* EXERCISE MATERIALS:
========================================
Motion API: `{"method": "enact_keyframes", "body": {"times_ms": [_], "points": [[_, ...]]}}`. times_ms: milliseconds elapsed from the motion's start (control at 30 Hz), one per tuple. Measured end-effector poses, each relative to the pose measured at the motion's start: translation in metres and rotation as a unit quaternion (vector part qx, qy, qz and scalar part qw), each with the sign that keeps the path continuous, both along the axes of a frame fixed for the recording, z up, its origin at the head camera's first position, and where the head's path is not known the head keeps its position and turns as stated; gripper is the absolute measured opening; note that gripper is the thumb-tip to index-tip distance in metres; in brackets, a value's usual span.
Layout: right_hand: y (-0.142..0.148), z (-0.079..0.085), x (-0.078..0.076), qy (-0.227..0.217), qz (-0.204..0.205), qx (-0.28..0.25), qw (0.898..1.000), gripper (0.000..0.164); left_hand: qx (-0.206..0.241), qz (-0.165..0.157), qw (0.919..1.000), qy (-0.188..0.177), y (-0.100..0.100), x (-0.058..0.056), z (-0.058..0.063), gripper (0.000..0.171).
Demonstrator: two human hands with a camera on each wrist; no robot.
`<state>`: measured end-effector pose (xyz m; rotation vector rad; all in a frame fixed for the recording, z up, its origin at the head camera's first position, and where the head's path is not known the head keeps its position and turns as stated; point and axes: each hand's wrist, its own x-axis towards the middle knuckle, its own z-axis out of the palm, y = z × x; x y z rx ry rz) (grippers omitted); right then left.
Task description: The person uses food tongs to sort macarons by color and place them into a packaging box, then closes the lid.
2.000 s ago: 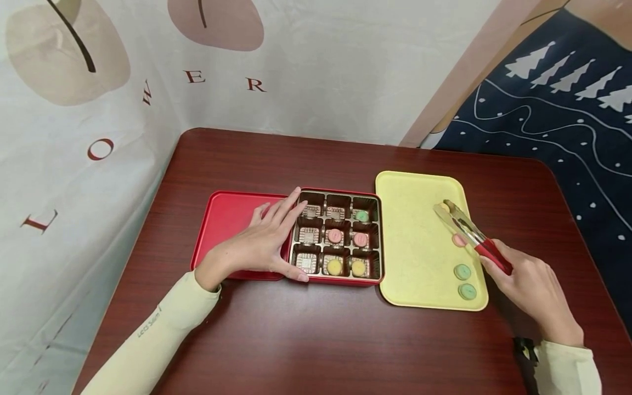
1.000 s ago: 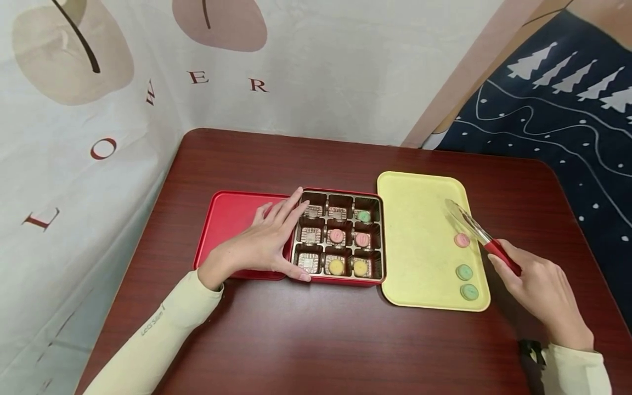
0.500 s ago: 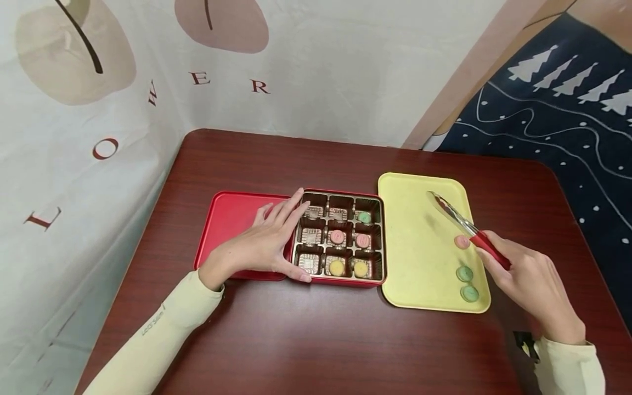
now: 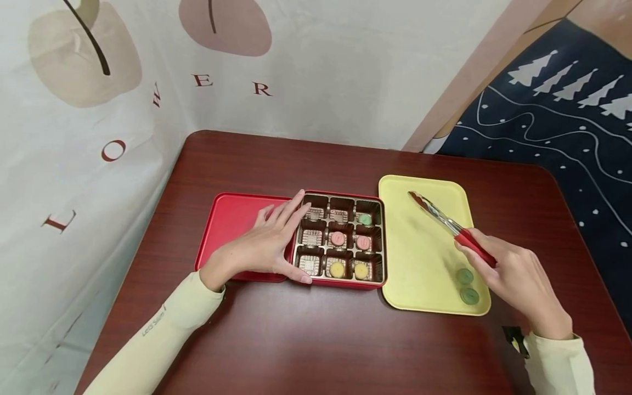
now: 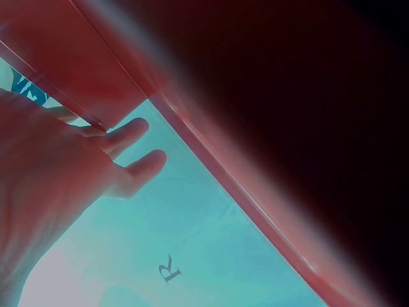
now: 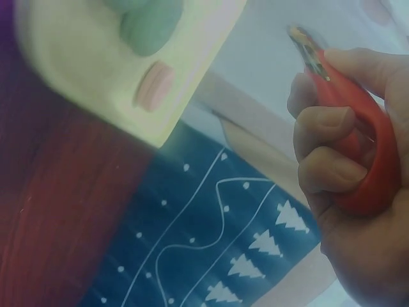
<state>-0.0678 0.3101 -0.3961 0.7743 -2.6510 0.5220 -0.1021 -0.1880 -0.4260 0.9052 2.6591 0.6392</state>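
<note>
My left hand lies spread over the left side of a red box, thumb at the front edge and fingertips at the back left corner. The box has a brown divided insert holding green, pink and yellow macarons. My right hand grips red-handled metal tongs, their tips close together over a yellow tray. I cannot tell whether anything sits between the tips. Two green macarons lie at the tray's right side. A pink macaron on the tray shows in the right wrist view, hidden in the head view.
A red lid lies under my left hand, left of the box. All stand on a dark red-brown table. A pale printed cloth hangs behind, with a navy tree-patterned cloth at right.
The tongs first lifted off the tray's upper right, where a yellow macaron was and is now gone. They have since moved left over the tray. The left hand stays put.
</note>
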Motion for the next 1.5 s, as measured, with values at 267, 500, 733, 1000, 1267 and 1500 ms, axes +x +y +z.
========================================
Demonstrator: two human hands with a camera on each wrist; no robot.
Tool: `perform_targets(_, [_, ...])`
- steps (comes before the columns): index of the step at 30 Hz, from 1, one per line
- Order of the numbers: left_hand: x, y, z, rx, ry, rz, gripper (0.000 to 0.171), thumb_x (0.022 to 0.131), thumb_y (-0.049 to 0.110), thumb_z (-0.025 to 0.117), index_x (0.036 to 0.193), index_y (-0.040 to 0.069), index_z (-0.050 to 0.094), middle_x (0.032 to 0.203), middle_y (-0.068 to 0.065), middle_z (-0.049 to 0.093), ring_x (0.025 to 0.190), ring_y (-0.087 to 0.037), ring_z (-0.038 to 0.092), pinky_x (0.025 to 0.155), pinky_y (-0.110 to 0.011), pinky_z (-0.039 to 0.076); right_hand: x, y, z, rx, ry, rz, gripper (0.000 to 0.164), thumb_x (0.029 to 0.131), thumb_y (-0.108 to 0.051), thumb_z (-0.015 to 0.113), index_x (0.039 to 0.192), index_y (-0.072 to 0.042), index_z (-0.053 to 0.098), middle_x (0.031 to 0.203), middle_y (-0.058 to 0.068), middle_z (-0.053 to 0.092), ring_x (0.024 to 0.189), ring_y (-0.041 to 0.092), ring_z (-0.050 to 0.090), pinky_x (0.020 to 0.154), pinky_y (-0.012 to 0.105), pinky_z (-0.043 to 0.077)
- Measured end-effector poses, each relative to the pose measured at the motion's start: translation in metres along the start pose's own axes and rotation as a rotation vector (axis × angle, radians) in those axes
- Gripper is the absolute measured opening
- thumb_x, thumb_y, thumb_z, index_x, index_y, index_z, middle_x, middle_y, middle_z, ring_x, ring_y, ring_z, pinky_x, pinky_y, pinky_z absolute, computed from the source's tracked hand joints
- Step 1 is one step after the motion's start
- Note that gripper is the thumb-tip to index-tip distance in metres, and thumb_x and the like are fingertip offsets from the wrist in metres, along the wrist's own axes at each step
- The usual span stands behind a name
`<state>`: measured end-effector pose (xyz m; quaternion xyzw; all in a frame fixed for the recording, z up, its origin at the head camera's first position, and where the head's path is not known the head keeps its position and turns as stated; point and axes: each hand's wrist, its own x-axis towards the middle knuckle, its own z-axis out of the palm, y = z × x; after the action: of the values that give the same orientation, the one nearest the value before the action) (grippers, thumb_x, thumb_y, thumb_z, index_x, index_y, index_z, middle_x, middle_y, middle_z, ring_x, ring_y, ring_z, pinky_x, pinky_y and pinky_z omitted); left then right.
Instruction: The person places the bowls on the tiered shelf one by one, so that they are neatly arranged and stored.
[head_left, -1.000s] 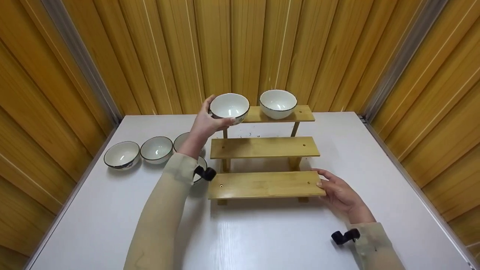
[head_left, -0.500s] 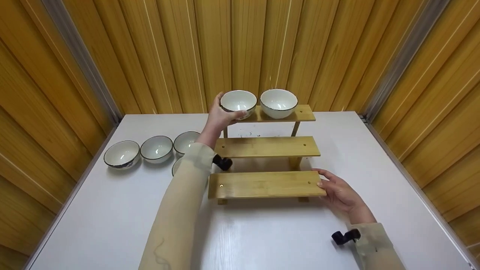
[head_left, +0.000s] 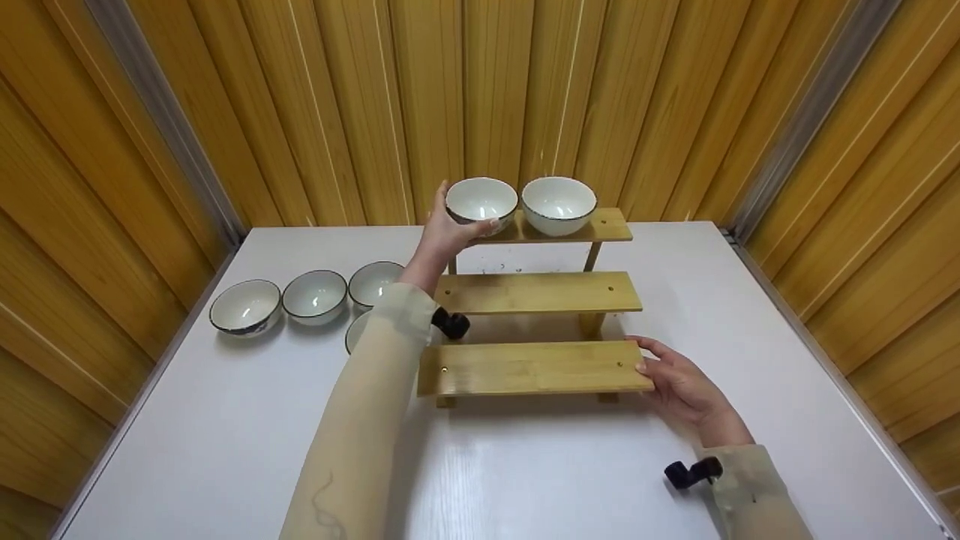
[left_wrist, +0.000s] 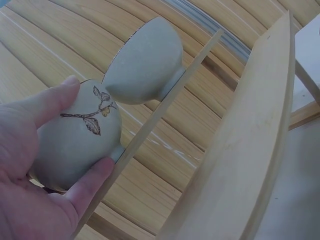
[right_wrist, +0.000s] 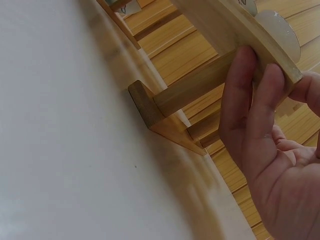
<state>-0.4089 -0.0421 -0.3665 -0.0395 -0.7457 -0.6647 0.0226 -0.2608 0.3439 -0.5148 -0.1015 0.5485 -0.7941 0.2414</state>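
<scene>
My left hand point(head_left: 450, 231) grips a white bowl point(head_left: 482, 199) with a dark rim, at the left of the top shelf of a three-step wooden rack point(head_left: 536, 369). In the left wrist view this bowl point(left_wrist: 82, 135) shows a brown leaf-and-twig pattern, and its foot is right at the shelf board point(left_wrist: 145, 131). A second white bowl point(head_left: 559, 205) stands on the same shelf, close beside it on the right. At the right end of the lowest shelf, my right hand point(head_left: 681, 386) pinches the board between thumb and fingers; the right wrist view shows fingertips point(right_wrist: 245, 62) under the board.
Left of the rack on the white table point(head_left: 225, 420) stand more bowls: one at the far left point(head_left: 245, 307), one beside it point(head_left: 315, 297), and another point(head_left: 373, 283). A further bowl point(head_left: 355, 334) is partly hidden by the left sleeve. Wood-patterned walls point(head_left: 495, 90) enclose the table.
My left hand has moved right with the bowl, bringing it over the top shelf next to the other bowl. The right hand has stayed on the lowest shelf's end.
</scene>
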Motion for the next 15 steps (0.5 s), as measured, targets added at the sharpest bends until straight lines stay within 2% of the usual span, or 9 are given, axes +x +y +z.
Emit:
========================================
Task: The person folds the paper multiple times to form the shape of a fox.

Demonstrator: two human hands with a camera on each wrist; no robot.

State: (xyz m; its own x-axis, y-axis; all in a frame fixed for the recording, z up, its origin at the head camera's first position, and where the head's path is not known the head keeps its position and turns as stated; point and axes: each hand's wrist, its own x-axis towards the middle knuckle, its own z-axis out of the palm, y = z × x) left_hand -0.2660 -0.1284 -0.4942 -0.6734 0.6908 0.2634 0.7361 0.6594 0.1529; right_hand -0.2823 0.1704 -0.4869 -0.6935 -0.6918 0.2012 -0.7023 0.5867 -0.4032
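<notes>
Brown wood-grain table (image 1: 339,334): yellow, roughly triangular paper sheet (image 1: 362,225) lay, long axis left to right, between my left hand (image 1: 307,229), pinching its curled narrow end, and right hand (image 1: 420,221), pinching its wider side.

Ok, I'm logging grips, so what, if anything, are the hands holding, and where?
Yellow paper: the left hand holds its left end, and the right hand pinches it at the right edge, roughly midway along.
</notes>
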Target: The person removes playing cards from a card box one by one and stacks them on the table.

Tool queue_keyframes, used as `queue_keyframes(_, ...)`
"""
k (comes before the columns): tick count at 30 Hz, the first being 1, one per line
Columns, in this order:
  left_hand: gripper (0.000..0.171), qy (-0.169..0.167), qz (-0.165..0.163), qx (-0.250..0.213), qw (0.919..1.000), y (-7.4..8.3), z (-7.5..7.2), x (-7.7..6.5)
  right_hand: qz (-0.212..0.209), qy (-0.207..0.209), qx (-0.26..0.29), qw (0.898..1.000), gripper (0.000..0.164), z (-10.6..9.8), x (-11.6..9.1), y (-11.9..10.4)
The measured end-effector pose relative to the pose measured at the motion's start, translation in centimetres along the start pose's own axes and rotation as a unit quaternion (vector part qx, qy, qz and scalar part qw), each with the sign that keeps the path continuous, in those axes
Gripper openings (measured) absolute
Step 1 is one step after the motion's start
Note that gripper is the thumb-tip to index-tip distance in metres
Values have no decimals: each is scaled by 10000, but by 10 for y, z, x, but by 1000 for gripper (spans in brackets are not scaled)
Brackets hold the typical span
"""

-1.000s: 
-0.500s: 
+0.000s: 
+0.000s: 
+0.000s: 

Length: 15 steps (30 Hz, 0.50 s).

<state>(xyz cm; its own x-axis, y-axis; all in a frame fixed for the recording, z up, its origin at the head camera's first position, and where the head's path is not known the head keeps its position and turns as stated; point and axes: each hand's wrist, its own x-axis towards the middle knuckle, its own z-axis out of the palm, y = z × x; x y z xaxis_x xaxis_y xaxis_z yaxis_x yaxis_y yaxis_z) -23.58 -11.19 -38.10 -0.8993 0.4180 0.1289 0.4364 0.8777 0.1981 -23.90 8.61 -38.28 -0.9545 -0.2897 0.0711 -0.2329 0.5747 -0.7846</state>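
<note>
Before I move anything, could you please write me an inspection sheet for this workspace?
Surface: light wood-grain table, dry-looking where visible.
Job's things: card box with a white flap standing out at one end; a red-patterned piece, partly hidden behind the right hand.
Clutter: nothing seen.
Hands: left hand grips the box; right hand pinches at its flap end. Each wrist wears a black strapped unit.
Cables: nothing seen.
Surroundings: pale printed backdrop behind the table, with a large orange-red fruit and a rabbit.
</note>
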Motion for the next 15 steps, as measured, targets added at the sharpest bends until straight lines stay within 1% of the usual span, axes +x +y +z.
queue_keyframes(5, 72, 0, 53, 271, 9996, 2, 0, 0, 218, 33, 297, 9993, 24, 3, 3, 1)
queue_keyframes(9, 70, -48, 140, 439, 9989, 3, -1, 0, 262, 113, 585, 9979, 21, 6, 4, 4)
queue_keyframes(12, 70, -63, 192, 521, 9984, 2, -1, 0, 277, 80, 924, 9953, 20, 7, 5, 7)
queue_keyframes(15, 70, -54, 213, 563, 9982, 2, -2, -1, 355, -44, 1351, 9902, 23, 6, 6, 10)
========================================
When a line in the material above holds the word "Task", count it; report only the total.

* RESULT BELOW:
2